- Data section:
--*--
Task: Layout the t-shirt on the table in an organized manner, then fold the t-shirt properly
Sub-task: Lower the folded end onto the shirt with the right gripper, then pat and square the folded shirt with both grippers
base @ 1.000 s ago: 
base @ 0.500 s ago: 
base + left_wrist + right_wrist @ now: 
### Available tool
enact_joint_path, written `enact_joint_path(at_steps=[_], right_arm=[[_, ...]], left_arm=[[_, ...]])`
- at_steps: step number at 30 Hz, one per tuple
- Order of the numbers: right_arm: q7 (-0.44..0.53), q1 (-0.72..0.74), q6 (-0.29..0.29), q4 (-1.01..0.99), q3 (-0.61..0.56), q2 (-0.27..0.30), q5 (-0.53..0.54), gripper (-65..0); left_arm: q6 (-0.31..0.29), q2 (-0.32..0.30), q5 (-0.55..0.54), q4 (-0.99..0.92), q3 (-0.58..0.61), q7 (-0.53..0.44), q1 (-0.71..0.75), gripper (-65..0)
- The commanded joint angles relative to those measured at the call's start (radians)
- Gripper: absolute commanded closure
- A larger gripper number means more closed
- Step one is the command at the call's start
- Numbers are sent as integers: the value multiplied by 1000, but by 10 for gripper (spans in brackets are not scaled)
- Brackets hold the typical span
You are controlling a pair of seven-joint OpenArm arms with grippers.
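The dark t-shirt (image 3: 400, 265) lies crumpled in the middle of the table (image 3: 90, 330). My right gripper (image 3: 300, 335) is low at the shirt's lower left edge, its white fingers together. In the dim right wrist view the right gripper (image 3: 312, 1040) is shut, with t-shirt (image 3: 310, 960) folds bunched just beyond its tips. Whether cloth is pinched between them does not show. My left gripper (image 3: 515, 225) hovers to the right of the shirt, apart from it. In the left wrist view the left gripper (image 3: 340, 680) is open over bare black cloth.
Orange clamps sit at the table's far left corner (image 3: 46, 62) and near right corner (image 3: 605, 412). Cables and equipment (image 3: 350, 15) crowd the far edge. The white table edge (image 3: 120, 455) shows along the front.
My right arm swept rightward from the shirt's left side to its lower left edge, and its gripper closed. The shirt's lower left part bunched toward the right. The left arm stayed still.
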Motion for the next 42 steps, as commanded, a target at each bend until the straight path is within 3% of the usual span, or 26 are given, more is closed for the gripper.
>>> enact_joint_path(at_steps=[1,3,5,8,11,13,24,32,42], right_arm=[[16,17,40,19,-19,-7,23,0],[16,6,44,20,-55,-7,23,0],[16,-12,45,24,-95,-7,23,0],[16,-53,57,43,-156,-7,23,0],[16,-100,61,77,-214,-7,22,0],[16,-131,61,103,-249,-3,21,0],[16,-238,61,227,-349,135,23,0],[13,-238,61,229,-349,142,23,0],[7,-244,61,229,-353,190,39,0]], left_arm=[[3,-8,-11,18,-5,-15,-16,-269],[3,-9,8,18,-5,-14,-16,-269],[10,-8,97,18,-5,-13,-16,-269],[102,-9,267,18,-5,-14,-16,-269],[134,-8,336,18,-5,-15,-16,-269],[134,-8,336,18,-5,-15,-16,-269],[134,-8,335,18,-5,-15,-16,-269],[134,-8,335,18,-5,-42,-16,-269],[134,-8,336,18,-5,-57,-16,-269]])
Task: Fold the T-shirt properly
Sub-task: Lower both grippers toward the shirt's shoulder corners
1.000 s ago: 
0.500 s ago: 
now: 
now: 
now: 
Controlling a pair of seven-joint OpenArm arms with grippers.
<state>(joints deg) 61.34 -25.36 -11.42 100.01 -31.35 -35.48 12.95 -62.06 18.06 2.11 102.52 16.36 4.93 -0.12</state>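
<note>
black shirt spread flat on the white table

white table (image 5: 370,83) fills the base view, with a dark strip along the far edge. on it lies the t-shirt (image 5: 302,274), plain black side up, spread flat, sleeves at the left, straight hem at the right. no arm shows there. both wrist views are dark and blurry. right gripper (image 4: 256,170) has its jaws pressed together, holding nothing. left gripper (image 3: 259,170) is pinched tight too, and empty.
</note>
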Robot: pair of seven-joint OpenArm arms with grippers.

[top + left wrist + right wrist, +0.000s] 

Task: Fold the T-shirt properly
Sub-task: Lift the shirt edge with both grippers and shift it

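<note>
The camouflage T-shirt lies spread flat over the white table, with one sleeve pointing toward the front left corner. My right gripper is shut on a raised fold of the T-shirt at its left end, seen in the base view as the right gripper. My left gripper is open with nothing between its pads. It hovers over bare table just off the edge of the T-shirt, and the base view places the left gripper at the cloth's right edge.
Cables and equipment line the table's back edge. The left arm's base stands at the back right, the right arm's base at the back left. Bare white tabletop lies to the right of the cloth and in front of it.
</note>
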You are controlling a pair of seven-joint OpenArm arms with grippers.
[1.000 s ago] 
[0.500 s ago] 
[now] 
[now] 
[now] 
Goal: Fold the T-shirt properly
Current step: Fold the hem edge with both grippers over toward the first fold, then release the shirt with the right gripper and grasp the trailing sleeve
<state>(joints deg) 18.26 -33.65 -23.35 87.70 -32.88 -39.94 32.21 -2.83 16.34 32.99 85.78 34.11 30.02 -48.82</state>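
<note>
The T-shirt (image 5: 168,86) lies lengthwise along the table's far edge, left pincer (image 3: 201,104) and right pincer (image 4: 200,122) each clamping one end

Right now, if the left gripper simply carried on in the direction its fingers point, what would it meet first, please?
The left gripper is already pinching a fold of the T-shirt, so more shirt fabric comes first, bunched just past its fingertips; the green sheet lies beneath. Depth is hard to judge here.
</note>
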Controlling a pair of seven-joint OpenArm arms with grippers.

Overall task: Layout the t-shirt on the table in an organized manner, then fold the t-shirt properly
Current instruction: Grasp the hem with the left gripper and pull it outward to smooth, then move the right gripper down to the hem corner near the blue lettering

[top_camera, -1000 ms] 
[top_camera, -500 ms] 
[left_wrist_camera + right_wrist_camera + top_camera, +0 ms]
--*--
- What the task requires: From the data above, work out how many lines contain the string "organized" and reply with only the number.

- Solution for this problem: 2